* [Instructions for the task]: Write out the whole listing exactly as it is written below.

* [Data below]:
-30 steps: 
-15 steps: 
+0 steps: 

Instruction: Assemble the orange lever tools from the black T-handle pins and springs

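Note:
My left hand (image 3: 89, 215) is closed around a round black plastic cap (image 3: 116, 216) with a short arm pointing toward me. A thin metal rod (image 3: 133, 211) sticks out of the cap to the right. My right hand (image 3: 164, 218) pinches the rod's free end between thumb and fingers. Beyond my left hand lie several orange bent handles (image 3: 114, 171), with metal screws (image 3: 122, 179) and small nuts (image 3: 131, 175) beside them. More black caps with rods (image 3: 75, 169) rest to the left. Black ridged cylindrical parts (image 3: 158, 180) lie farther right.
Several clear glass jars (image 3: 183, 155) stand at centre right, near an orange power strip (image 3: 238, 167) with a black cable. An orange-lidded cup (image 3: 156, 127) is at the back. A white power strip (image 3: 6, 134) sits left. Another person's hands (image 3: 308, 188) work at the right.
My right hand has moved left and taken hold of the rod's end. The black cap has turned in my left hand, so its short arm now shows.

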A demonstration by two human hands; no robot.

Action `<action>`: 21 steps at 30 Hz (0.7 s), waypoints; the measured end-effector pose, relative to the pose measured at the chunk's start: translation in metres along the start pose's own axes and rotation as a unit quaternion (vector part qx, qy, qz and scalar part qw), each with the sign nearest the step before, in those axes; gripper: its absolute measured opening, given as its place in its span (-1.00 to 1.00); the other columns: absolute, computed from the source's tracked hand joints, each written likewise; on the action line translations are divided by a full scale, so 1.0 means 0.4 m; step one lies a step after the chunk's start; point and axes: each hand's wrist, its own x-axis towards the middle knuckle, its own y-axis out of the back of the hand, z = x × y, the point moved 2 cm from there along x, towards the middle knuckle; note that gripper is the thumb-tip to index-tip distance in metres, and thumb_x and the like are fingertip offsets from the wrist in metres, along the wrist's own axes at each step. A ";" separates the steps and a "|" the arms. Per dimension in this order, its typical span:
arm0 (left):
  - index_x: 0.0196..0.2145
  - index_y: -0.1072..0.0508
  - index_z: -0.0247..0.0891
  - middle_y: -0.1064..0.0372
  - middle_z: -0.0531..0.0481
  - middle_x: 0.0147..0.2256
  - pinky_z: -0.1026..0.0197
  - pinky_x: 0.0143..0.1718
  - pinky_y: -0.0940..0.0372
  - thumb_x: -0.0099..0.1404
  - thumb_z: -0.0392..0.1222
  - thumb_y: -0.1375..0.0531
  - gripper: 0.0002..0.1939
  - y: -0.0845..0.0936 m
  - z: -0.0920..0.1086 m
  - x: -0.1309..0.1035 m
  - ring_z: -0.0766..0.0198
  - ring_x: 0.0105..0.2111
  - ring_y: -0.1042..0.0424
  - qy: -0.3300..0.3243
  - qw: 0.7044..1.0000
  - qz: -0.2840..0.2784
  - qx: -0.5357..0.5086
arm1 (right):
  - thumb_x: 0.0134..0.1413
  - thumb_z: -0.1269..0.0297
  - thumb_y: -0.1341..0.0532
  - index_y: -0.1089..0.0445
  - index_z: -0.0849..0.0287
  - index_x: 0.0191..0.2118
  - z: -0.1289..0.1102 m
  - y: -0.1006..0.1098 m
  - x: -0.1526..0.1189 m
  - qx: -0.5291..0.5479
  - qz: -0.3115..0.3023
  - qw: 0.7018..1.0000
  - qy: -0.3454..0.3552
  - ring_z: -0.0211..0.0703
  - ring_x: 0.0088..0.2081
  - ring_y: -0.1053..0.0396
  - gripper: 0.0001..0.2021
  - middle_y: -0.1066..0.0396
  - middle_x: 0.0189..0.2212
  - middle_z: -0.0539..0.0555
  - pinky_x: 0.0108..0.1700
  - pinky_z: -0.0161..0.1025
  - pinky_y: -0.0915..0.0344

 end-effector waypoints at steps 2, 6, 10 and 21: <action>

* [Response to this task]:
-30 steps: 
-15 steps: 
+0 steps: 

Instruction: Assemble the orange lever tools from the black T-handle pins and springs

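Note:
My left hand (image 3: 89, 215) is closed around a round black plastic cap (image 3: 116, 216) with a short arm pointing toward me. A thin metal rod (image 3: 133, 211) sticks out of the cap to the right. My right hand (image 3: 164, 218) pinches the rod's free end between thumb and fingers. Beyond my left hand lie several orange bent handles (image 3: 114, 171), with metal screws (image 3: 122, 179) and small nuts (image 3: 131, 175) beside them. More black caps with rods (image 3: 75, 169) rest to the left. Black ridged cylindrical parts (image 3: 158, 180) lie farther right.
Several clear glass jars (image 3: 183, 155) stand at centre right, near an orange power strip (image 3: 238, 167) with a black cable. An orange-lidded cup (image 3: 156, 127) is at the back. A white power strip (image 3: 6, 134) sits left. Another person's hands (image 3: 308, 188) work at the right.
My right hand has moved left and taken hold of the rod's end. The black cap has turned in my left hand, so its short arm now shows.
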
A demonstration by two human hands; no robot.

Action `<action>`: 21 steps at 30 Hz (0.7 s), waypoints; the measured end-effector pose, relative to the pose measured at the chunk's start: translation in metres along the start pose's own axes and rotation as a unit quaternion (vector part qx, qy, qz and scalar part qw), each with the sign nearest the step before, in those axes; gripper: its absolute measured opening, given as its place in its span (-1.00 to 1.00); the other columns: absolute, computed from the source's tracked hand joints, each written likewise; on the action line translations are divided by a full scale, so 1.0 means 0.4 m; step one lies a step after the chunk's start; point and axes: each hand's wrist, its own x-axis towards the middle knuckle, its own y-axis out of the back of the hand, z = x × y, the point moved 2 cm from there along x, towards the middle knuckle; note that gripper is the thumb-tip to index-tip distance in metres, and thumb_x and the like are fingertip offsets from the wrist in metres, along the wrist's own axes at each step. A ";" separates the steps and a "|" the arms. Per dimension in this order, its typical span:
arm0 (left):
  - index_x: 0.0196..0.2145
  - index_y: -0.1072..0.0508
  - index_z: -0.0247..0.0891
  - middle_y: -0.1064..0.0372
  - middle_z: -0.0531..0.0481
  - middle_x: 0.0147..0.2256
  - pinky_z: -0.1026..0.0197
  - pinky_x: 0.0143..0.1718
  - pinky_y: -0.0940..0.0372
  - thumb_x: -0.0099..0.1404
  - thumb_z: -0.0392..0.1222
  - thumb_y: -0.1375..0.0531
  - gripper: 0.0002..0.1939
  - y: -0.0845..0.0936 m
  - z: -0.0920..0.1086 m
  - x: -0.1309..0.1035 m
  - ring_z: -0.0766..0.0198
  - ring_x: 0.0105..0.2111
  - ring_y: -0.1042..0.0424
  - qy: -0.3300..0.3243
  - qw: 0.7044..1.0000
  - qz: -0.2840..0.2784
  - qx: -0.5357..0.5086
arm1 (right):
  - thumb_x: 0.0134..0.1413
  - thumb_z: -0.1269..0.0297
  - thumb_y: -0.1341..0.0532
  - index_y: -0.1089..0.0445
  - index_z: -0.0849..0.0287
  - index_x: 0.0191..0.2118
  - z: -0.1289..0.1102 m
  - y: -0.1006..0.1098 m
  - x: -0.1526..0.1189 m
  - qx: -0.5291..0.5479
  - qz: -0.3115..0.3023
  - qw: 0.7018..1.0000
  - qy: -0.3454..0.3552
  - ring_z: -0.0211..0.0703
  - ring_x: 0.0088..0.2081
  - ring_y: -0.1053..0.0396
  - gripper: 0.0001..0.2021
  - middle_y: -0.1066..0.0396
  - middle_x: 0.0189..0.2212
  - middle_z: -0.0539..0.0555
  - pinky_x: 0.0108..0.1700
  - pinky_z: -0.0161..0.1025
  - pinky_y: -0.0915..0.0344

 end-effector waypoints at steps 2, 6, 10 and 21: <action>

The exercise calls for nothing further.